:: To do ::
Your response should be the complete listing, copied exactly.

:: Provided material ::
== Segment start ==

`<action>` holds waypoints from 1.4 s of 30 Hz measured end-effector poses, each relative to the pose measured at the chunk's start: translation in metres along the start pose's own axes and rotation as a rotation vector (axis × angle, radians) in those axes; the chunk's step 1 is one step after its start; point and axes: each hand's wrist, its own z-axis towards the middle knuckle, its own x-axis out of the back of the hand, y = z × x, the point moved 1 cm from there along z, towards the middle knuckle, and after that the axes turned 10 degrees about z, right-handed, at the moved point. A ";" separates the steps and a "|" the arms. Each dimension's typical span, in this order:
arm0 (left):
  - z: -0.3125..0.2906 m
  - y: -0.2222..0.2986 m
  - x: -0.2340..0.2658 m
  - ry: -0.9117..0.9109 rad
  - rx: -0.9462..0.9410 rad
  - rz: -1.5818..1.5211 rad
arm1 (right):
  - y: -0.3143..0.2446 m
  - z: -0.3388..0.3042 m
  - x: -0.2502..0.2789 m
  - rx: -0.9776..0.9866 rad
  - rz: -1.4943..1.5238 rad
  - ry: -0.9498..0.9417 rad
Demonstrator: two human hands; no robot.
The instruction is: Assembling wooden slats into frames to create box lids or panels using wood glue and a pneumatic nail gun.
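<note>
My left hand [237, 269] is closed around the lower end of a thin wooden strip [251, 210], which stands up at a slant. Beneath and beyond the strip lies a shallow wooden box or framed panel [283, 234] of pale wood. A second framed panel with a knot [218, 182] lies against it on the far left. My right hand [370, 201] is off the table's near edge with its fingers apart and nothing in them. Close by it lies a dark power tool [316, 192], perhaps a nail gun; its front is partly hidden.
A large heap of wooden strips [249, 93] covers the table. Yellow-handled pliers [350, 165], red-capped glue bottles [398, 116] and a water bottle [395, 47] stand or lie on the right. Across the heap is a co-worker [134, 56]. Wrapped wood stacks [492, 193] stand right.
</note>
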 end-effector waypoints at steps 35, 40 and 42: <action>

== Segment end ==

:: Answer to this exercise ::
`<action>` holds waypoints from 1.4 s of 30 Hz measured end-effector poses, each relative to the pose measured at the chunk's start: translation in metres along the start pose's own axes and rotation as a rotation vector (axis × angle, radians) in those axes; the chunk's step 1 is one step after its start; point and axes: each hand's wrist, its own z-axis towards the middle knuckle, its own x-axis out of the back of the hand, y = z × x, the point moved 1 cm from there along z, towards the middle knuckle, and after that the axes turned 10 degrees about z, right-handed, at the moved point. A ";" separates the steps and a "|" the arms. Each dimension's typical span, in this order:
arm0 (left):
  - z: -0.3125..0.2906 m
  - y: -0.2222..0.2986 m
  - x: -0.2340..0.2658 m
  - ry: -0.9117..0.9109 rad
  - rx: -0.9462..0.9410 rad
  - rz: -1.5818..1.5211 rad
arm1 (right):
  - y: -0.3143..0.2446 m
  - z: -0.3388..0.3042 m
  - x: -0.2502..0.2789 m
  - rx: -0.9776..0.9866 rad
  - rz: -1.4943..1.5238 rad
  - ry: -0.9498..0.9417 rad
Demonstrator: two human hands; no robot.
The instruction is: Assembling wooden slats into frames to create box lids or panels using wood glue and a pneumatic nail gun.
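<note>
My left hand [237, 269] is closed around the lower end of a thin wooden strip [251, 210], which stands up at a slant. Beneath and beyond the strip lies a shallow wooden box or framed panel [283, 234] of pale wood. A second framed panel with a knot [218, 182] lies against it on the far left. My right hand [370, 201] is off the table's near edge with its fingers apart and nothing in them. Close by it lies a dark power tool [316, 192], perhaps a nail gun; its front is partly hidden.
A large heap of wooden strips [249, 93] covers the table. Yellow-handled pliers [350, 165], red-capped glue bottles [398, 116] and a water bottle [395, 47] stand or lie on the right. Across the heap is a co-worker [134, 56]. Wrapped wood stacks [492, 193] stand right.
</note>
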 end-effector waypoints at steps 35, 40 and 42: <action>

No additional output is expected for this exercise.